■ Action item ■
Reproduce each line of the following material exactly, omitting the images.

== Information supplied

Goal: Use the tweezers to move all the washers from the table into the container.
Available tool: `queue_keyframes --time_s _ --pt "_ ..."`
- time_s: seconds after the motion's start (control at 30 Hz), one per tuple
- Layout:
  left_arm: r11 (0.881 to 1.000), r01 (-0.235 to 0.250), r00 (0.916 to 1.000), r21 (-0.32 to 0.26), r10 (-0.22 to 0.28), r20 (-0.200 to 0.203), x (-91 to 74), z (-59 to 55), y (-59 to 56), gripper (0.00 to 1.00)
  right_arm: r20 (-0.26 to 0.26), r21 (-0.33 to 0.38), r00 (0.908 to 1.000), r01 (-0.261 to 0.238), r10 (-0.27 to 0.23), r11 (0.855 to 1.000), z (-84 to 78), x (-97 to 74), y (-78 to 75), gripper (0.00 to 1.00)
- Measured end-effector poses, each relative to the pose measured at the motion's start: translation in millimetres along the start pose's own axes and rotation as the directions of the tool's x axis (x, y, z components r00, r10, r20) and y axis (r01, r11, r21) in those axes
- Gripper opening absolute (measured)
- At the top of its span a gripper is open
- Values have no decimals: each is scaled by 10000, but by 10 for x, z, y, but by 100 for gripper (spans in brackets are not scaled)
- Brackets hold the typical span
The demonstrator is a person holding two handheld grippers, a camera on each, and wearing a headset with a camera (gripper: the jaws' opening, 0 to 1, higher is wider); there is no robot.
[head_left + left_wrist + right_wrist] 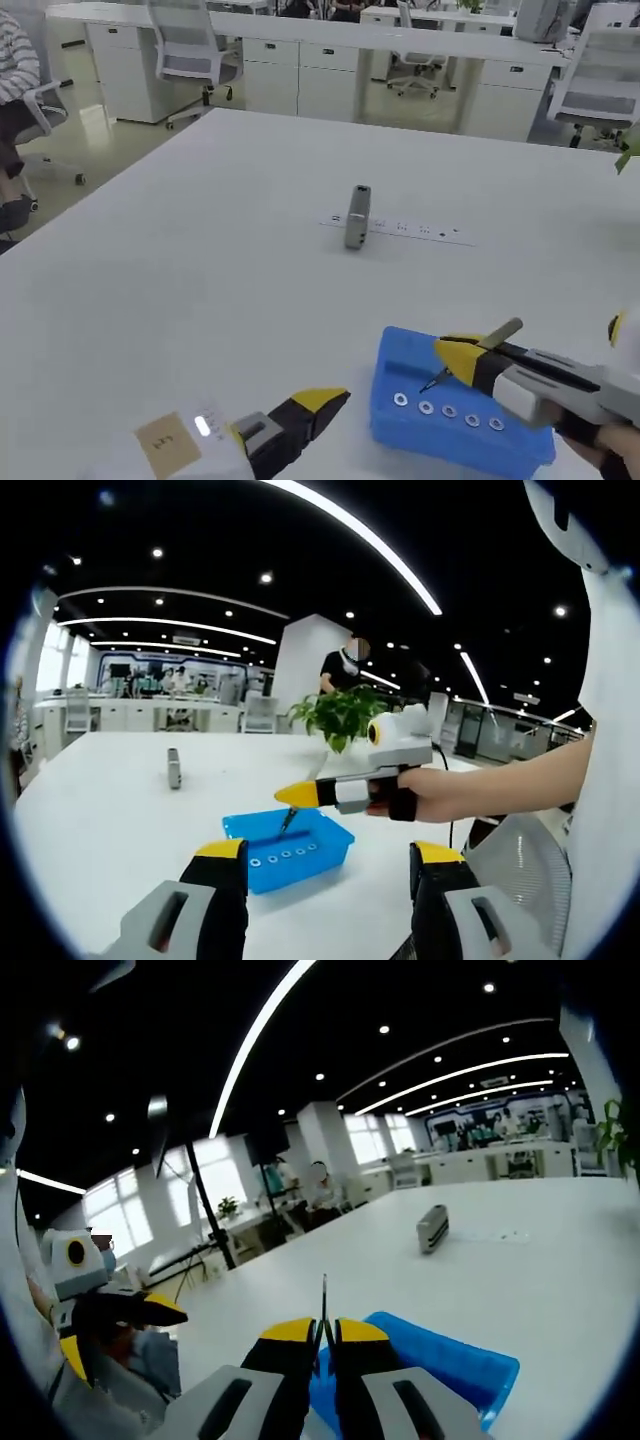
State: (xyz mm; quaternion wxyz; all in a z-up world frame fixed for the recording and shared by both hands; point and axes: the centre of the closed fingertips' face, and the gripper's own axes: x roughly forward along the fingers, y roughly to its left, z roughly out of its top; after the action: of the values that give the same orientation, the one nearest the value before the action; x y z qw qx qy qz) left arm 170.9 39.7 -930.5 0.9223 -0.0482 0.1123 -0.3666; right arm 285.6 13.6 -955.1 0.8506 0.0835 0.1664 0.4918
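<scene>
We see the right claw [323, 1334] clamped on the tweezers [323, 1305]. Its two yellow-tipped jaws press together around the thin metal shaft, which sticks out ahead of them. In the head view the tweezers slant down from this claw into the blue container [450, 442], and the dark tip ends close over the row of washers [449, 411]. We cannot tell whether the tip touches one.

The container lies directly beneath and just ahead of the right claw, flat on the white worktop [200, 280]. Five washers lie on its floor in a line that runs from below the tweezers' tip back under the claw's body. A hand [425, 792] grips the right claw behind its jaws.

The left claw [330, 852] hangs with its jaws wide apart and nothing between them. The container sits ahead of it, framed in the gap between the two jaws, and the right claw reaches in above that container from the far side. In the head view the left claw's yellow tip is near the container's closer end but apart from it.

Far beyond both claws, well apart from the container, a small grey device [357, 215] stands on the worktop with a thin white strip [410, 229] beside it. A potted plant [340, 716] shows past the right claw.
</scene>
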Motion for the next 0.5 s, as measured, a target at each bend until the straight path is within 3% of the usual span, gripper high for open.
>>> queue_keyframes --time_s 0.17,0.23,0.27,0.5 --pt "9998 141 9995 -141 -145 -292 10 -55 -12 62 226 208 9997 79 -84 9998 -50 -127 71 3" --pt "9986 374 9988 -374 -385 -303 15 -56 -44 61 395 737 9992 72 -102 9973 -89 -170 99 4" --pt "9944 698 9968 -793 -726 -324 16 -65 -95 59 447 966 9990 -3 -41 9953 -110 -185 122 4" --pt "9715 1350 9882 -1947 -1464 -454 19 -96 -125 46 -211 1111 9990 -372 398 9931 -455 -255 297 3"
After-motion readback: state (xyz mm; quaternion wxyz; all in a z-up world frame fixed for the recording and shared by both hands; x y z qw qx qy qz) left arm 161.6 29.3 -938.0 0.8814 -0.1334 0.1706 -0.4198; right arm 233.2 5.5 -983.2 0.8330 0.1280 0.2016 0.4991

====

■ Result for this task ■
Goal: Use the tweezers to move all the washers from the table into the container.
Available tool: `queue_keyframes --time_s _ --pt "_ ..."`
- time_s: seconds after the motion's start (control at 30 Hz), one per tuple
- Layout:
  left_arm: r11 (0.881 to 1.000), r01 (-0.235 to 0.250), r00 (0.916 to 1.000), r21 (-0.32 to 0.26), r10 (-0.22 to 0.28), r20 (-0.200 to 0.203), x (-91 to 74), z (-59 to 55), y (-59 to 56), gripper (0.00 to 1.00)
  right_arm: r20 (-0.26 to 0.26), r21 (-0.33 to 0.38), r00 (0.908 to 1.000), r01 (-0.261 to 0.238), r10 (-0.27 to 0.23), r11 (0.855 to 1.000), z (-84 to 78), x (-97 to 74), y (-78 to 75), gripper (0.00 to 1.00)
- Measured end-effector poses, each relative to the pose measured at the motion's start: translation in millimetres along the start pose's own axes and rotation as the directions of the tool's x axis (x, y, z components r00, r10, r20) and y axis (r01, r11, r21) in those axes
- Gripper opening absolute (measured)
- At the top of its span a gripper is open
- Values have no decimals: each is scaled by 10000, but by 10 for x, z, y, but by 100 for gripper (spans in brackets are not scaled)
- Brackets hold the typical span
The demonstrator is a person holding two handheld grippers, a camera on each, and wearing a headset with a camera (gripper: the jaws' opening, 0 to 1, higher is wider); there is no robot.
[head_left + left_wrist + right_wrist] 
State: (xyz mm; quaternion wxyz; all in a z-up world frame fixed for the recording and shared by both hands; point and axes: the centre of the closed fingertips' face, and the gripper's own axes: x roughly forward along the fingers, y roughly to its left, z roughly out of its top; after the action: of the values that give the same orientation, the one nearest the value before the action; x y z qw qx qy qz) left arm 170.9 39.7 -930.5 0.9223 -0.0482 0.1123 -0.3666; right arm 285.6 13.6 -955.1 0.8506 0.0835 0.1664 0.4918
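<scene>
We see the right claw [323, 1334] clamped on the tweezers [323, 1305]. Its two yellow-tipped jaws press together around the thin metal shaft, which sticks out ahead of them. In the head view the tweezers slant down from this claw into the blue container [450, 442], and the dark tip ends close over the row of washers [449, 411]. We cannot tell whether the tip touches one.

The container lies directly beneath and just ahead of the right claw, flat on the white worktop [200, 280]. Five washers lie on its floor in a line that runs from below the tweezers' tip back under the claw's body. A hand [425, 792] grips the right claw behind its jaws.

The left claw [330, 852] hangs with its jaws wide apart and nothing between them. The container sits ahead of it, framed in the gap between the two jaws, and the right claw reaches in above that container from the far side. In the head view the left claw's yellow tip is near the container's closer end but apart from it.

Far beyond both claws, well apart from the container, a small grey device [357, 215] stands on the worktop with a thin white strip [410, 229] beside it. A potted plant [340, 716] shows past the right claw.
</scene>
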Motion for the next 0.5 s, as measured, a target at each bend until the straight path is within 3% of the usual span, gripper high for open.
>>> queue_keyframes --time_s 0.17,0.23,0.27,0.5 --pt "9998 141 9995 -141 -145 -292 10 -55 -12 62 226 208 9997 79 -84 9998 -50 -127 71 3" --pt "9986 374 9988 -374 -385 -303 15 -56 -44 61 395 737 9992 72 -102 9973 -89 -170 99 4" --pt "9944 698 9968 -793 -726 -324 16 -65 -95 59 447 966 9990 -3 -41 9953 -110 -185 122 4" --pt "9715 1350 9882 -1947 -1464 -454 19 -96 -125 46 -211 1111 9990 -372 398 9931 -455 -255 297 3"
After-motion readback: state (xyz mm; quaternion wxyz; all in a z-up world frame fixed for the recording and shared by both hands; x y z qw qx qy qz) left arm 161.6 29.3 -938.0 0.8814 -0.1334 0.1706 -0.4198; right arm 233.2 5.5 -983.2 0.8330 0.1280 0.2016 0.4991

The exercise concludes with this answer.